▸ **PROBLEM**
What lines in the records below include the word "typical"? Return each one.

▸ **GIVEN RECORDS**
····················

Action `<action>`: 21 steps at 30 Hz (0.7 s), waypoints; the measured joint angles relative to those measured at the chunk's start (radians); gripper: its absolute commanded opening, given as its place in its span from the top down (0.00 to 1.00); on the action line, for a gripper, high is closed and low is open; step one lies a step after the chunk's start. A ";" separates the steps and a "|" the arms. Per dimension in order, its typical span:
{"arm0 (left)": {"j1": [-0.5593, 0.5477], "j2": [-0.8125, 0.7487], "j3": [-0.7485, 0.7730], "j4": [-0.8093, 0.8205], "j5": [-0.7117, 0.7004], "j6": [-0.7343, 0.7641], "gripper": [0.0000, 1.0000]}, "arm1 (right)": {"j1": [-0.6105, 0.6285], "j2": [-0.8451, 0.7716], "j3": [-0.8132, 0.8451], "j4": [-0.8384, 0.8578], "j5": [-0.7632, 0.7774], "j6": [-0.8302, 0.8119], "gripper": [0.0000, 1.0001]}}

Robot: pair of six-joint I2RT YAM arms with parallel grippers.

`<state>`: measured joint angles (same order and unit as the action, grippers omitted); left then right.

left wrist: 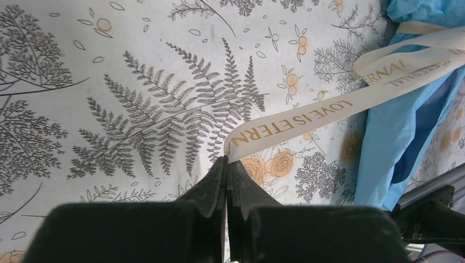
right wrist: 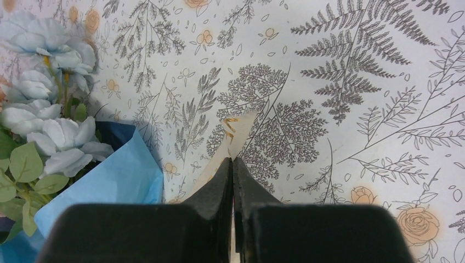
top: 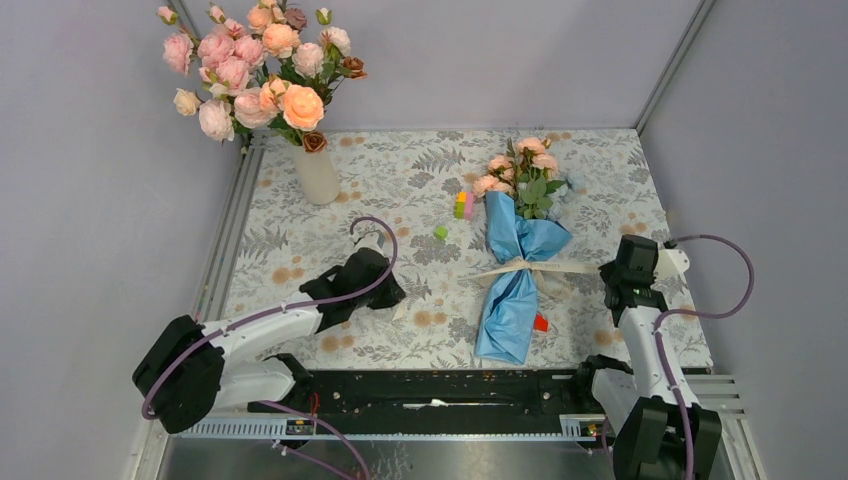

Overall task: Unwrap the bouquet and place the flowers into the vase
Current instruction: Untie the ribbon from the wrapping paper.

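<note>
Cream ribbon (left wrist: 329,107) with gold lettering runs across the fern-patterned table (top: 400,170) from the bouquet (top: 512,290). The bouquet lies right of centre in the top view, its light blue paper toward the lower edge and its flowers (top: 525,165) toward the upper edge. At lower left the left pincer (left wrist: 227,164) is pressed together, pinching one ribbon end at its tips. The right pincer (right wrist: 232,164), at right, is pressed together on the other, frayed end. The off-white vase (top: 317,172) stands upright at upper left, holding pink blooms (top: 250,70). Small coloured blocks (top: 462,205) lie just beside the bouquet.
</note>
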<state>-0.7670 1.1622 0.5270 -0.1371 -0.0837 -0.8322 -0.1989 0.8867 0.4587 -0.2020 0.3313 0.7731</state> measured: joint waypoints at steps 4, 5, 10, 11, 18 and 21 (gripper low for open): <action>0.023 -0.023 -0.013 -0.006 0.000 0.010 1.00 | -0.019 -0.004 0.003 0.000 0.000 -0.007 1.00; 0.030 -0.030 -0.016 -0.013 0.000 0.013 1.00 | -0.024 -0.007 0.004 -0.001 0.000 -0.010 1.00; 0.060 -0.068 -0.031 -0.038 0.000 0.024 1.00 | -0.041 -0.020 0.016 -0.017 0.007 -0.025 1.00; 0.067 -0.075 -0.031 -0.046 0.000 0.027 1.00 | -0.044 -0.022 0.020 -0.019 0.010 -0.029 1.00; 0.119 -0.134 -0.031 -0.063 -0.001 0.042 1.00 | -0.072 -0.038 0.040 -0.036 0.026 -0.055 1.00; 0.138 -0.159 -0.031 -0.084 -0.001 0.050 1.00 | -0.087 -0.043 0.047 -0.043 0.027 -0.062 1.00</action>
<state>-0.6292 1.0031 0.4961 -0.2214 -0.0845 -0.7826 -0.2855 0.8433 0.5060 -0.2451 0.3584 0.7109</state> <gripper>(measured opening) 0.010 0.017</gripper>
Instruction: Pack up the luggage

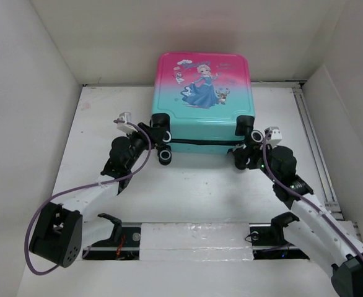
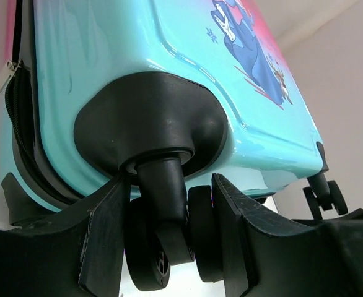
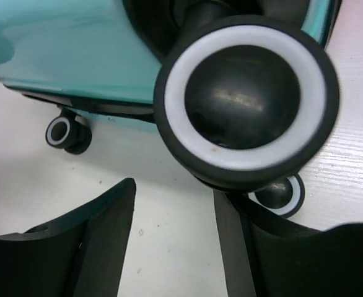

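Left gripper [image 2: 169, 190] jaws spread either side of the suitcase's [image 1: 201, 105] left caster [image 2: 163, 204], right gripper [image 3: 175, 192] jaws parted just below its right wheel [image 3: 246, 102], pink-to-teal princess suitcase closed, laid flat on white table [image 1: 200, 185].

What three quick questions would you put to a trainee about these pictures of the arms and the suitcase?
1. True or false: the suitcase lies wide open on the table.
2. What stands between the left fingers? A) a suitcase wheel B) a zip pull C) nothing
3. Fill in: the right fingers are ___ and hold nothing.
Key: 1 false, its lid is down; 2 A; 3 open.
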Motion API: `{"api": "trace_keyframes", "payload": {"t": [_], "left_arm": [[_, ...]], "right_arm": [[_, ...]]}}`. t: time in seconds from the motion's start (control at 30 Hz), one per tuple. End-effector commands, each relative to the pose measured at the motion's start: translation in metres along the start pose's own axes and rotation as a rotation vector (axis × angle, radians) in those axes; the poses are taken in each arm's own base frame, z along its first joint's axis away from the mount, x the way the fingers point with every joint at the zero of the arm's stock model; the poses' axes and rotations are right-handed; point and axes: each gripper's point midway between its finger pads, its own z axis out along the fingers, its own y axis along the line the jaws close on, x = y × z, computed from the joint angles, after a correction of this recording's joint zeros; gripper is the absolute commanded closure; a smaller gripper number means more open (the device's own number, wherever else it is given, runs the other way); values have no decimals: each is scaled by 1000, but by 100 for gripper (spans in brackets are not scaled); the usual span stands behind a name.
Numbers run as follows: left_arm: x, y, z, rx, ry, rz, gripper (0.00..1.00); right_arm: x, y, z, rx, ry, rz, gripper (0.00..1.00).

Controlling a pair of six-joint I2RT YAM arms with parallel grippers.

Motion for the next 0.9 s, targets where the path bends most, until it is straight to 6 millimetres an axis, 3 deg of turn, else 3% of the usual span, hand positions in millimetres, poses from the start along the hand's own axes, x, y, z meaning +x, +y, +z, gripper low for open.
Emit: {"api": "trace_keyframes", "payload": {"t": [0.0, 0.1, 0.13, 0.2, 0.23, 0.27, 0.33, 0.37, 0.4, 0.43, 0.53, 0.57, 0.77, 0.87], "left_arm": [[37, -20, -23, 119, 165, 24, 100], [25, -31, -21, 139, 132, 21, 100], [21, -37, -20, 156, 129, 23, 100], [18, -40, -19, 162, 123, 24, 100], [18, -40, -19, 162, 124, 15, 100], [20, -42, -20, 170, 132, 15, 100], [21, -43, -21, 177, 139, 15, 100], [22, -44, -21, 183, 145, 15, 100], [22, -44, -21, 183, 145, 15, 100], [22, -44, -21, 183, 145, 15, 100], [24, -44, -21, 189, 153, 15, 100], [25, -43, -19, 187, 155, 6, 100], [26, -44, -18, 194, 160, 6, 100], [26, -44, -18, 194, 160, 6, 100]], "right_arm": [[-21, 0, -4, 0, -136, 64, 42], [-4, -23, -1, 83, -157, 99, 43], [-19, -19, 0, 58, -238, 98, 43], [-16, -21, 7, 33, -262, 88, 38], [-35, -13, 7, -10, -351, 84, 37], [-38, -12, 9, -19, -373, 71, 37], [-28, -19, 20, -15, -377, 43, 37], [-44, -12, 19, -50, -455, 30, 38], [-45, -10, 22, -64, -464, 18, 38], [-34, -13, 32, -65, -428, 5, 38], [-35, -1, 40, -136, -431, -20, 40], [-27, 0, 46, -141, -410, -20, 43], [-34, -9, 55, -78, -471, -9, 73], [-29, -7, 60, -44, -473, -5, 74]]}}
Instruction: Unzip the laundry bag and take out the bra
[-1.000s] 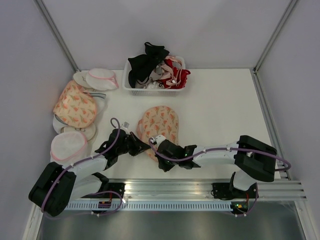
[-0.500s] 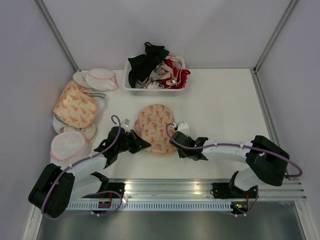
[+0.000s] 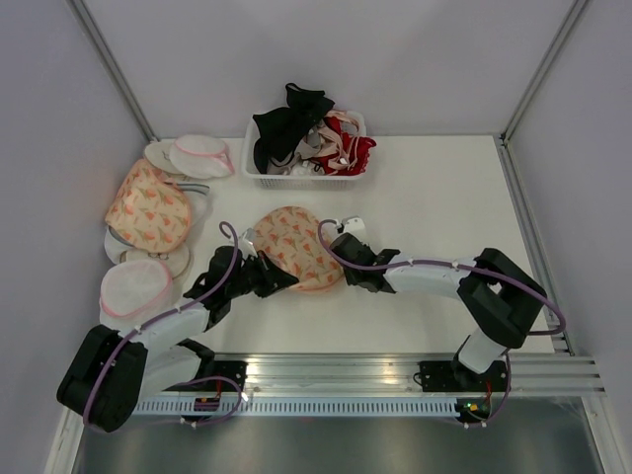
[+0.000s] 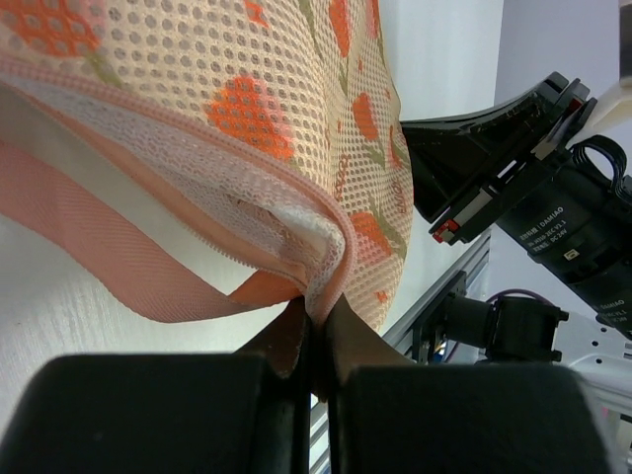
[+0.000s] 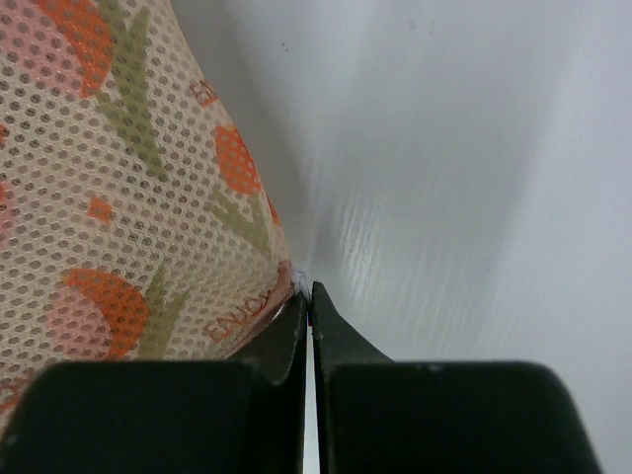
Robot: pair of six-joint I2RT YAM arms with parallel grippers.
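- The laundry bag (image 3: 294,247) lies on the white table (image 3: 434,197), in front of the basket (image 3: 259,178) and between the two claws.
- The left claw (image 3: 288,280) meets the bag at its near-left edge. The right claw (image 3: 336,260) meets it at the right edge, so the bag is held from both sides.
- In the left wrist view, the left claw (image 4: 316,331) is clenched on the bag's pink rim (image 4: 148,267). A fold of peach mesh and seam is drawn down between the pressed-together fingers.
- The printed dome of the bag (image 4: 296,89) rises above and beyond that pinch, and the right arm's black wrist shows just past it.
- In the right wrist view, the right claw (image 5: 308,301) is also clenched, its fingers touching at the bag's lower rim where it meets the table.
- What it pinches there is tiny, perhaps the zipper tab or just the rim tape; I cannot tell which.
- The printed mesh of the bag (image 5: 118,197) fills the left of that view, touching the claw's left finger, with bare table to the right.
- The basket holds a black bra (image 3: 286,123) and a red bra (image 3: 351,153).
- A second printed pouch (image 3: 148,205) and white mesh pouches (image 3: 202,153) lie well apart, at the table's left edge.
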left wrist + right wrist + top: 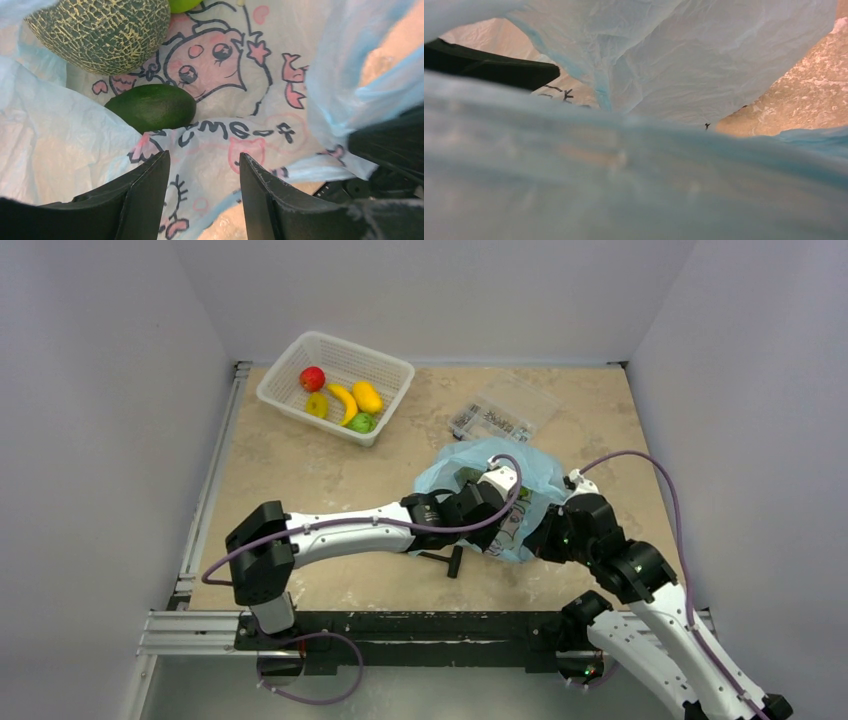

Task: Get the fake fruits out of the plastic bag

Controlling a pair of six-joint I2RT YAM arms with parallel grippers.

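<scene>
The light-blue plastic bag (470, 462) lies right of the table's middle. My left gripper (497, 485) reaches into its mouth. In the left wrist view the gripper (205, 165) is open, with only printed bag film (225, 70) beyond its fingers (145, 195). Ahead of it lie a dark green oval fruit (152, 106), a netted melon (100, 32) and a light green fruit (182, 4). My right gripper (553, 528) is at the bag's near right edge, shut on the film. Bag film (634, 175) covers its fingers in the right wrist view.
A white mesh basket (290, 365) at the back left holds a red fruit (312, 378), a banana (343, 402), an orange oval (367, 396) and green ones (362, 422). A clear parts box (505, 412) sits behind the bag. A black tool (447, 560) lies near the front.
</scene>
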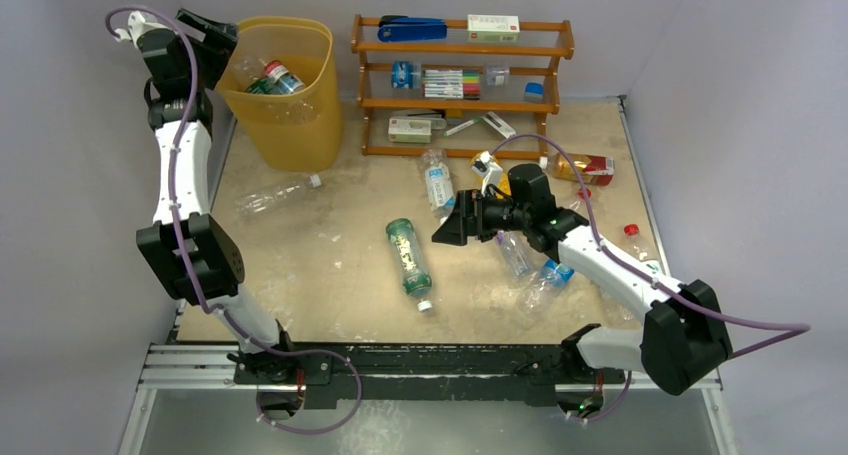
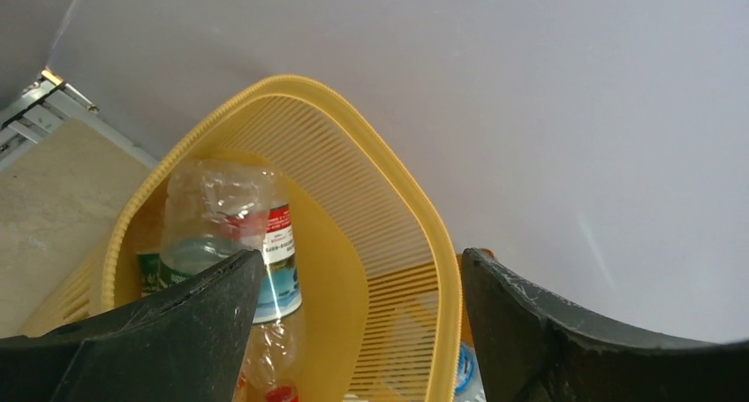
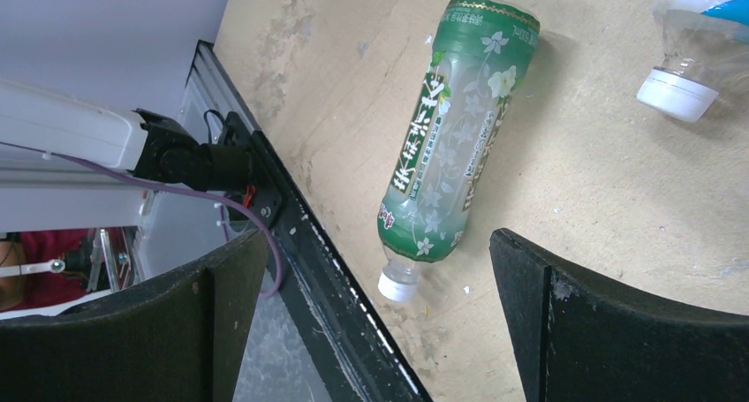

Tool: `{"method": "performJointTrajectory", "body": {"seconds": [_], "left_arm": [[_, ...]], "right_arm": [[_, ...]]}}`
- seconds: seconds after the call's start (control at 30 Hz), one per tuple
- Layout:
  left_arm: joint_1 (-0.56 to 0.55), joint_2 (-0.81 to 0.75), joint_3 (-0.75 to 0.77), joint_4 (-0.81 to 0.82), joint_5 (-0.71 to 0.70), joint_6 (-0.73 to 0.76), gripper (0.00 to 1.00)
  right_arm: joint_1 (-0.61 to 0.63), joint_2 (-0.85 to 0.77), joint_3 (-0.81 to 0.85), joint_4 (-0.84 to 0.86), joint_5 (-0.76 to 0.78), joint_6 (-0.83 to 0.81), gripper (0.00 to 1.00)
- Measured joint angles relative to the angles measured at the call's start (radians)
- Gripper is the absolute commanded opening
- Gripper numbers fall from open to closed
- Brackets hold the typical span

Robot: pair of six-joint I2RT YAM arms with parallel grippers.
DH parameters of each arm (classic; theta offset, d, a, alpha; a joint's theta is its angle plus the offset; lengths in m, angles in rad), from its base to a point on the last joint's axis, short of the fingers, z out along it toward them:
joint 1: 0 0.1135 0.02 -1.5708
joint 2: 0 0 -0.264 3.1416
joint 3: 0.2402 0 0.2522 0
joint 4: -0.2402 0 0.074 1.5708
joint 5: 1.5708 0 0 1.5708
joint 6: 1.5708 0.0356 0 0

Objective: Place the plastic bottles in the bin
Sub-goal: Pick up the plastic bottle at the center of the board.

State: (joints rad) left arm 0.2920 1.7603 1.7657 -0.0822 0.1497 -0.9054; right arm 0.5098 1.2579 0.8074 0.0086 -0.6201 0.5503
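Observation:
The yellow bin [image 1: 290, 125] stands at the back left, and its slatted rim [image 2: 424, 208] fills the left wrist view. Inside lies a clear bottle with a red, white and blue label [image 1: 275, 75] [image 2: 238, 225]. My left gripper [image 1: 215, 37] [image 2: 362, 261] hangs over the bin's left rim, open, with nothing between its fingers. A green bottle with a white cap [image 1: 408, 255] [image 3: 450, 128] lies mid-table. My right gripper [image 1: 447, 230] [image 3: 378, 243] hovers just right of it, open and empty.
More bottles lie about: a clear one [image 1: 275, 197] near the bin, a blue-labelled one [image 1: 437, 180] [image 3: 698, 49], an orange one [image 1: 585, 167], crushed clear ones [image 1: 530, 265] under the right arm, a red-capped one [image 1: 635, 240]. A wooden shelf rack [image 1: 460, 85] stands at the back.

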Motion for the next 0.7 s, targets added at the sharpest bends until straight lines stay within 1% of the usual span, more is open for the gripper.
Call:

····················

▸ **EXERCISE RESULT**
Action `<action>`: 21 steps at 30 Hz (0.7 s), waypoints; the measured joint angles relative to those measured at the chunk's start (radians); gripper: its absolute commanded opening, given as its place in its span from the top down (0.00 to 1.00); on the action line, for a gripper, high is closed and low is open; step one lies a step after the chunk's start. A ";" separates the steps and a "|" the arms. Per dimension in order, its typical span:
- Brackets hold the typical span

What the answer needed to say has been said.